Garis pertahanan tinggi yang ditegakkan Arteta efektif jika pemain lebih jauh ke depan menekan lawan dengan ngotot. Bagian dari kesuksesan mereka sejauh ini berasal dari pertahanan sentral baru yang solid. Di sisi samping, Takehiro Tomiyasu, seorang kaki kanan, baru-baru ini lebih sering dimainkan ketimbang Kieran Tierney untuk mengisi posisi bek kiri.

Saka cukup fit untuk bermain lawan Zurich di Liga Europa namun sesama pemain pengganti, Tomiyasu keluar karena cedera, meski pun belum diketahui tingkat keparahannya.

Kita punya sejarah

Pertandingan keduanya merupakan derbi London pertama di kasta tertinggi, dimainkan di hadapan 55.000 penonton Divisi Satu di Bridge pada 9 November 1907. George Hilsdon memastikan tuan rumah meraih gelar dengan dua gol dan hanya kemasukan satu, dengan Satterthwaite dari Woolwich Arsenal yang mencetak gol hiburan.

Dua puluh empat tahun yang lalu pada hari Jumat, Gustavo Poyet menginspirasi kemenangan 5-0 atas The Gunners di Piala Liga, kedua tim menampilkan banyak perubahan untuk kompetisi tengah pekan itu.

Kedua tim belum pernah bertemu di bulan ke-11 dalam kalender satu tahun sejak 2009, ketika Didier Drogba, seperti biasa, membuat pertahanan tim Arsene Wenger compang-camping.

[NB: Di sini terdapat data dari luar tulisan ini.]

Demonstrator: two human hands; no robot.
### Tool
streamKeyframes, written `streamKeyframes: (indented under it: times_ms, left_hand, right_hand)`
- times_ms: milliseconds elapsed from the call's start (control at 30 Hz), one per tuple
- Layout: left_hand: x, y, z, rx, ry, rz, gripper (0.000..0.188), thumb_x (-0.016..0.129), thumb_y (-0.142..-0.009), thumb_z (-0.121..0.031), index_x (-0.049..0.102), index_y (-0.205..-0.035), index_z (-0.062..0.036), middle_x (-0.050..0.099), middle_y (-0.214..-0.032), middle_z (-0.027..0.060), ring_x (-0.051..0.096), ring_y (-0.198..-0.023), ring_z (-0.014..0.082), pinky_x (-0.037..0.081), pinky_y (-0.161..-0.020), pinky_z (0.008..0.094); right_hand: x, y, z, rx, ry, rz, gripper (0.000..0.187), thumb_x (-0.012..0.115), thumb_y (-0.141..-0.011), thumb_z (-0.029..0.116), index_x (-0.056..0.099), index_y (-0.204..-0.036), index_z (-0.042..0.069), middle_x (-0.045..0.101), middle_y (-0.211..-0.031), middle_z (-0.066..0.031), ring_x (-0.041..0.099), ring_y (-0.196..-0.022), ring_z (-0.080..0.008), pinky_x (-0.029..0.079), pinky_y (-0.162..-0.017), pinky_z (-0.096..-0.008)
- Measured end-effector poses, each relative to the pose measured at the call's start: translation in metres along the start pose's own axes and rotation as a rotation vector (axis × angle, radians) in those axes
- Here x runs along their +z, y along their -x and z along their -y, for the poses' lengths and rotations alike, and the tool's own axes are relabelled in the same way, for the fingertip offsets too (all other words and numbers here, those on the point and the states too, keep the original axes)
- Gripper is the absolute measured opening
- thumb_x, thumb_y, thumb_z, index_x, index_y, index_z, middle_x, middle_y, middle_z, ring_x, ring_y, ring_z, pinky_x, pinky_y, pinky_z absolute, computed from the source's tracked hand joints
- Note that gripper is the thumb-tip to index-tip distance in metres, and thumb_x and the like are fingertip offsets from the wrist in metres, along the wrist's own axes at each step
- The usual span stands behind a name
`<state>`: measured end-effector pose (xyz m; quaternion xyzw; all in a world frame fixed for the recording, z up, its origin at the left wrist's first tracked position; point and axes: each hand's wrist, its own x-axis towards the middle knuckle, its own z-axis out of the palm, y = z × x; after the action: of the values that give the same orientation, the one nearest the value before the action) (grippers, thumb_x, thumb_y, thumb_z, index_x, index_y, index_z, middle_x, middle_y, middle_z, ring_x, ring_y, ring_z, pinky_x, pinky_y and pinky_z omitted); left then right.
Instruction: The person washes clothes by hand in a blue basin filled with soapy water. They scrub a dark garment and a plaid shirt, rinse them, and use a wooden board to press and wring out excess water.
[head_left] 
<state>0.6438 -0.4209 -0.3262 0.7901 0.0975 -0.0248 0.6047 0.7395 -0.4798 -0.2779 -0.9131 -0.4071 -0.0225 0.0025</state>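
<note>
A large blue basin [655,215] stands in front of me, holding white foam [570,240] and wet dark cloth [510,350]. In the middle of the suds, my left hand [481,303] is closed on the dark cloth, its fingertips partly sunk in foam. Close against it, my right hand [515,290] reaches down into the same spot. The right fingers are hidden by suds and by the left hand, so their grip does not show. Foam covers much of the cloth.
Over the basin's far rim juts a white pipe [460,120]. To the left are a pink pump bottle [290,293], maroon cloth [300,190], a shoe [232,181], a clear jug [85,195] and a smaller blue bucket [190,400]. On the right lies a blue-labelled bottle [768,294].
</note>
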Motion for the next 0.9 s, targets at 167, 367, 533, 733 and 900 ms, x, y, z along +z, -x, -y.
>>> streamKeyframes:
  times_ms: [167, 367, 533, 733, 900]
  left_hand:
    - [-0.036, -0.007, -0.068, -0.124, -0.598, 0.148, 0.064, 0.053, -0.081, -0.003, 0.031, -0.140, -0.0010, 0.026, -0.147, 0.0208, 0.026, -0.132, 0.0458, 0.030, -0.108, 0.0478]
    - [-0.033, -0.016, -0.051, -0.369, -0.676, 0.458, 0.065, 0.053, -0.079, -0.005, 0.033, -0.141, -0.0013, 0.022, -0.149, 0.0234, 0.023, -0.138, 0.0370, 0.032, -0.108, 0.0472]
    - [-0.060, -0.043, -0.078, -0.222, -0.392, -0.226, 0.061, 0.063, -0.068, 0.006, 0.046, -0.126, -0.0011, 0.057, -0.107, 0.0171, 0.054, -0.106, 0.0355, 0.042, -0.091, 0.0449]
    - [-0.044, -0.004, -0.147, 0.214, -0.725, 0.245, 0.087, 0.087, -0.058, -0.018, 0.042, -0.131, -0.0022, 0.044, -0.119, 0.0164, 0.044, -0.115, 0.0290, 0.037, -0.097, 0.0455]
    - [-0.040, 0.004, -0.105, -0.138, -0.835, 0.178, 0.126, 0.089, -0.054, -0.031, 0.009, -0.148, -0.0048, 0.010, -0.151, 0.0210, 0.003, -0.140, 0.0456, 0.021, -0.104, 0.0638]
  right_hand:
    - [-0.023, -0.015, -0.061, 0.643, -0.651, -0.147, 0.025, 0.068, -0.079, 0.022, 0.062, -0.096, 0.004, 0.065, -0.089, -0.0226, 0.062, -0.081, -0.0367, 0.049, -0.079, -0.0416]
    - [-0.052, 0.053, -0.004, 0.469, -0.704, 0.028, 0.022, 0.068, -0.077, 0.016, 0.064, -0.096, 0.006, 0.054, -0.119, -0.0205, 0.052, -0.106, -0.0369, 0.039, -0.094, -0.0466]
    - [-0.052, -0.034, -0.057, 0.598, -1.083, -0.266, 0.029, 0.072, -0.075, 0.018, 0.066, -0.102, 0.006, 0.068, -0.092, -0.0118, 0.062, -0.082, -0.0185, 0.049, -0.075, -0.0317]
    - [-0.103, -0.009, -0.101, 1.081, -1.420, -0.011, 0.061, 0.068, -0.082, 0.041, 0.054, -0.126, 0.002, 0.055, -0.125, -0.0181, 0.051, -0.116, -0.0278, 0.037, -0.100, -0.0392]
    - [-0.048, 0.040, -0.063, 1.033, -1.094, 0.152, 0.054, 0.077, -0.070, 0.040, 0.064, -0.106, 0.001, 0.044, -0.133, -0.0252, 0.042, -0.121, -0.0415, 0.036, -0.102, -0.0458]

Pemain Pantai Gading itu mencetak dua gol untuk menekan Thomas Vermaelen hingga mencetak gol bunuh diri dalam kemenangan 3-0 untuk the Blues yang berada di puncak klasemen.

Debutan pencetak gol

Denis Zakaria menjadi pemain Chelsea ke-90 yang mencetak gol dalam debutnya dan yang pertama sejak Reece James melawan Grimsby di Piala Liga pada September 2019. Hingga Rabu, tidak ada pemain internasional Swiss lainnya yang mencetak gol untuk The Blues sejak Willi Steffen yang memukau para penggemar pada era 1940-an.

Ada Hi-vis

Bola resmi Liga Primer yang dipakai pada akhir pekan lalu mengadopsi bulu musim dingin dan Nike Arowsculpt tersebut akan digunakan hingga akhir Februari.